◆ Exercise description
For the data below, retype word for word the lines from the one containing "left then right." through the one containing "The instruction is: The"; drop the pictures.

Top of Dataset content

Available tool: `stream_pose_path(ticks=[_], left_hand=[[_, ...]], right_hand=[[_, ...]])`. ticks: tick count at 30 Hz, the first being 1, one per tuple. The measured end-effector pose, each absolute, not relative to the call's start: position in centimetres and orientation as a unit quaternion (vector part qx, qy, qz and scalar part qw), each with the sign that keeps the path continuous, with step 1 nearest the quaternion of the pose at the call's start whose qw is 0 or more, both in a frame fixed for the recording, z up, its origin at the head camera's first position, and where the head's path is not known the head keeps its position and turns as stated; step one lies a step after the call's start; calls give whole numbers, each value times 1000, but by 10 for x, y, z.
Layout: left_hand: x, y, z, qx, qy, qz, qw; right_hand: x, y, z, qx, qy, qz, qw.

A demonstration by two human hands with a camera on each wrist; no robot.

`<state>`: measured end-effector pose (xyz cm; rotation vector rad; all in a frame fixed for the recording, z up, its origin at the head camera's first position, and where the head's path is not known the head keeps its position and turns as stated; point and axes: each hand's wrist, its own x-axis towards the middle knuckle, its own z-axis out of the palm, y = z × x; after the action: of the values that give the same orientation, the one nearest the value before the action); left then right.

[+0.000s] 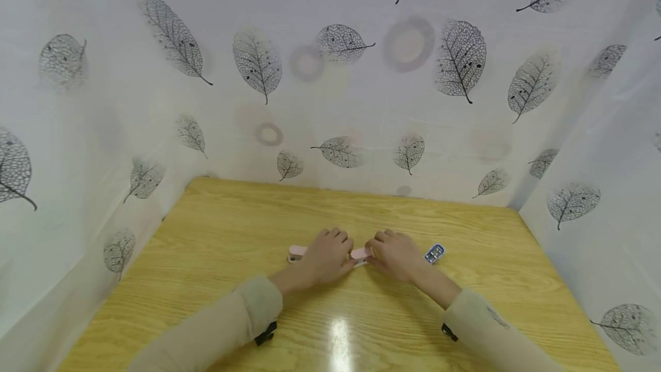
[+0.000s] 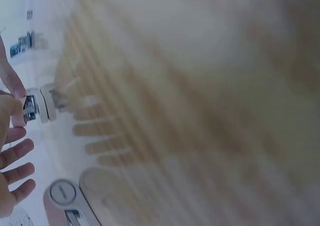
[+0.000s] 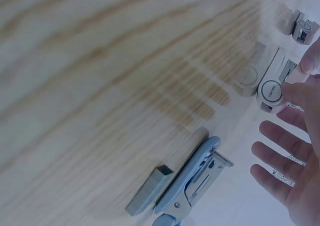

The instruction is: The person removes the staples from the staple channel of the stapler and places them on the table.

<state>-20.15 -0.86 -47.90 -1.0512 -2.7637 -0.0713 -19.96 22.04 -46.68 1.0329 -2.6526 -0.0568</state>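
A pink and white stapler (image 1: 360, 253) lies between my two hands near the middle of the table. My left hand (image 1: 329, 254) pinches one end of it between thumb and forefinger, and its other fingers spread loosely in the left wrist view. At the opposite end my right hand (image 1: 396, 254) pinches it too, next to the round badge on its side. In the right wrist view this stapler (image 3: 272, 92) stands low over the tabletop, its metal part showing under the pink top. The fingers partly cover both ends.
Left of my left hand sits a second pink stapler (image 1: 296, 253). To the right of my right hand is a blue stapler (image 1: 434, 253); beside it lies a short grey strip of staples (image 3: 149, 191). A leaf-print curtain (image 1: 341, 102) borders the wooden table (image 1: 248, 211).
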Motion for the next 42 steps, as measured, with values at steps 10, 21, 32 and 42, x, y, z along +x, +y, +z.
stream_pose_path(ticks=[10, 21, 32, 42], left_hand=[[-182, 0, -480, -356, -928, -22, 111], [-172, -5, -489, -326, -939, -46, 103], [-171, 5, -500, -287, -950, -72, 103], [-169, 10, -504, -258, -956, -86, 113]], right_hand=[[-193, 228, -468, 407, -898, -14, 164], [-194, 228, -469, 481, -850, 36, 210], [-198, 219, -473, 478, -850, -35, 218], [-199, 216, -472, 463, -863, -52, 196]])
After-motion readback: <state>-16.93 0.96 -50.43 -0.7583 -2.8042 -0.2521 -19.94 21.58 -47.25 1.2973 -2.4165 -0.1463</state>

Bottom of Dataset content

◆ Reply
`<state>`: measured end-effector pose (xyz cm; rotation vector rad; all in a frame fixed for the recording, z up, its origin at the head camera's first position, and where the head's path is not known the head keeps its position and turns as stated; point and axes: each hand's wrist, its own x-axis towards the middle knuckle, its own z-axis out of the palm, y = z × x; after the action: of the values that give the same orientation, the one nearest the value before the action); left then right.

[+0.000s] 
[+0.000s] 
[+0.000s] 

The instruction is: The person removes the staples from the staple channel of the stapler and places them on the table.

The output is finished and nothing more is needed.